== What is being asked ==
In the entries that follow, the lines from the line containing "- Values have" up to and including the line containing "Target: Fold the" must be copied exactly, with pictures omitted.
[Opening Records for processing section]
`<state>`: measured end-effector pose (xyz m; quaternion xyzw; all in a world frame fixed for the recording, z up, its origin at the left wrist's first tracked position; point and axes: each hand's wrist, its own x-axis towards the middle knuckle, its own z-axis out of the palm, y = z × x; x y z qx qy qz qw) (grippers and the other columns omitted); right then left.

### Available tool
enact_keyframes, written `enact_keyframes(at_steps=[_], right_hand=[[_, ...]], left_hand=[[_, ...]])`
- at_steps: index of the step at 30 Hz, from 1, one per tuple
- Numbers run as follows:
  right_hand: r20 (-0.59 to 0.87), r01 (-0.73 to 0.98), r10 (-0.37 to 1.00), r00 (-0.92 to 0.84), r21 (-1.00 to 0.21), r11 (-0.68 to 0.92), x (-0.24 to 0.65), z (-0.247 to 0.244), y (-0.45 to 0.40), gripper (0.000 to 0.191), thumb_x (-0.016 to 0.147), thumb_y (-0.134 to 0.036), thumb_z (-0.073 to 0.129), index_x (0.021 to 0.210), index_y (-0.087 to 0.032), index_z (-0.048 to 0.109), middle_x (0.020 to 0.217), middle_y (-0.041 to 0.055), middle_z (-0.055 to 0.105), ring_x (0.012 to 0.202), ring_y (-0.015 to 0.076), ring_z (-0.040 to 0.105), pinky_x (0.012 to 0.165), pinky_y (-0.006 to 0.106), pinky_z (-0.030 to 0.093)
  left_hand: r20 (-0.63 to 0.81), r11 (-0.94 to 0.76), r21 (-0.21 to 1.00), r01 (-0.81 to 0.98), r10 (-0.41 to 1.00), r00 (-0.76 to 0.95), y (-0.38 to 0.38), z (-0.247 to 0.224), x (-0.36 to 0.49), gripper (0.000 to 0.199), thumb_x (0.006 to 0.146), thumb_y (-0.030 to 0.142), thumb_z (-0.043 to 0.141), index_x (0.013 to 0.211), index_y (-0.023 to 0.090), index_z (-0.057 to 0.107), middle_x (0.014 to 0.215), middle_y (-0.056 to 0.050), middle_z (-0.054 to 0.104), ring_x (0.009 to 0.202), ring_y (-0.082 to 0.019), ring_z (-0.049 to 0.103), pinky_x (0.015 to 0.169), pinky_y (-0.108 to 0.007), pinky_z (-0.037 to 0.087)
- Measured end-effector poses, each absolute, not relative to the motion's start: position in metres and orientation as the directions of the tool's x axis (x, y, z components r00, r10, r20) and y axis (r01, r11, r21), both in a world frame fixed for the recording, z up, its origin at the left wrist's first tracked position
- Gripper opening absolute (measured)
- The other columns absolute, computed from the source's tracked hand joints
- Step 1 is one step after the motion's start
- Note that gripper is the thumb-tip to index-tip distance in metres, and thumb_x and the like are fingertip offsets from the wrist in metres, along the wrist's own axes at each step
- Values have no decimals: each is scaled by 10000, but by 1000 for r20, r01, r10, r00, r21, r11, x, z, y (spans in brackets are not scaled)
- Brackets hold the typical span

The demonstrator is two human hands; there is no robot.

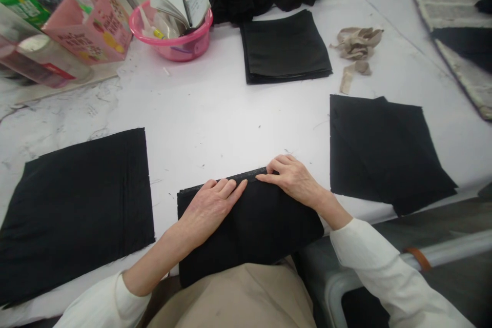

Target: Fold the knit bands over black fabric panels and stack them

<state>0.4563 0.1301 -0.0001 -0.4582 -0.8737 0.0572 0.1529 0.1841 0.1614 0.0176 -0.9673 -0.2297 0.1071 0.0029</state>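
A black cloth piece [246, 230] lies at the table's front edge, partly hanging over toward my lap, with a narrow strip along its far edge. My left hand [211, 207] rests on it, its fingers close together at the strip. On the right part of the same edge, my right hand [294, 179] pinches the cloth between thumb and fingers. A larger black cloth [84, 205] is spread to the left. To the right, black cloth pieces [380, 148] overlap at an angle.
Beyond my hands sit a stack of black cloth [286, 48], a pink basin [180, 46] holding an open notebook, and beige fabric scraps [357, 43]. A pink box [92, 25] and bottles stand at the far left. A metal rail [453, 248] is at the lower right.
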Motion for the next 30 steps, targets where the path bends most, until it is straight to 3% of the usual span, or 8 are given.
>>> enact_keyframes(at_steps=[3,8,15,23,30], right_hand=[[226,788,822,-523,-239,568,459,0,128,265,969,-224,502,1182,-302,640,921,32,572,899,161,465,831,328,358],[267,793,821,-505,-232,563,458,-3,126,257,968,-225,508,1173,-302,644,902,27,568,895,161,461,816,323,356],[273,791,826,-493,-254,557,465,-2,125,246,966,-240,518,1157,-314,653,916,27,572,906,159,469,824,323,356],[279,796,832,-480,-259,547,489,-1,125,247,964,-221,515,1126,-325,672,912,22,590,884,148,480,826,317,362],[289,806,826,-484,-220,550,504,1,122,259,961,-199,516,1138,-318,664,917,21,593,895,149,482,827,310,372]], left_hand=[[-206,-899,-64,432,436,876,163,17,188,576,931,49,393,1486,150,275,1070,-87,563,989,-205,554,843,-370,456],[-210,-924,-71,375,381,900,163,18,194,546,929,32,363,1464,125,307,1176,-114,539,1105,-217,517,931,-388,439],[-212,-927,-75,367,374,903,163,26,214,555,932,26,317,1481,92,266,1009,-80,552,921,-215,542,815,-394,464],[-211,-928,12,373,363,908,165,22,223,515,943,48,363,1447,146,326,1138,-86,547,1064,-201,525,919,-357,425],[-211,-935,-15,354,349,913,166,21,236,572,923,33,374,1476,141,276,1049,-74,554,966,-205,541,829,-357,449]])
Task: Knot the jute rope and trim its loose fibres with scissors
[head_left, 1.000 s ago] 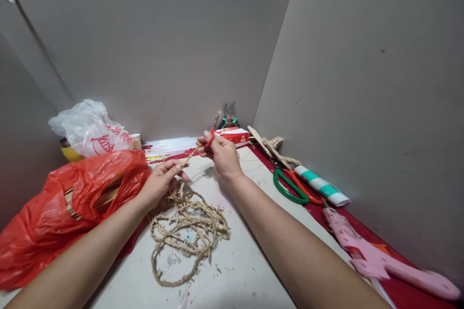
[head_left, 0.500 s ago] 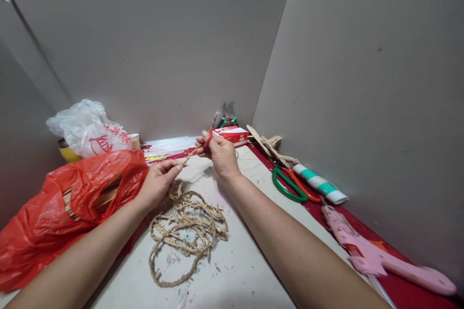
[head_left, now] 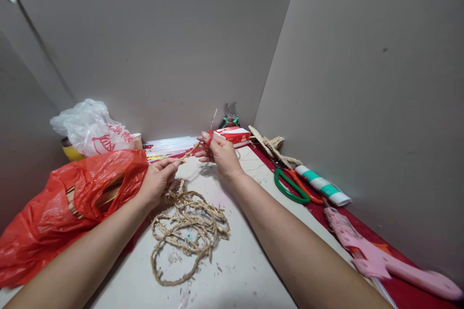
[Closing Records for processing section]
== Response below ==
- Values have no decimals: each is scaled by 10000, but by 1000 for r20, r01, r10, r00, r21, r11, x, z, y (spans in brackets are not scaled)
- Brackets hold the typical span

The demonstrator is two human hands; there is no robot.


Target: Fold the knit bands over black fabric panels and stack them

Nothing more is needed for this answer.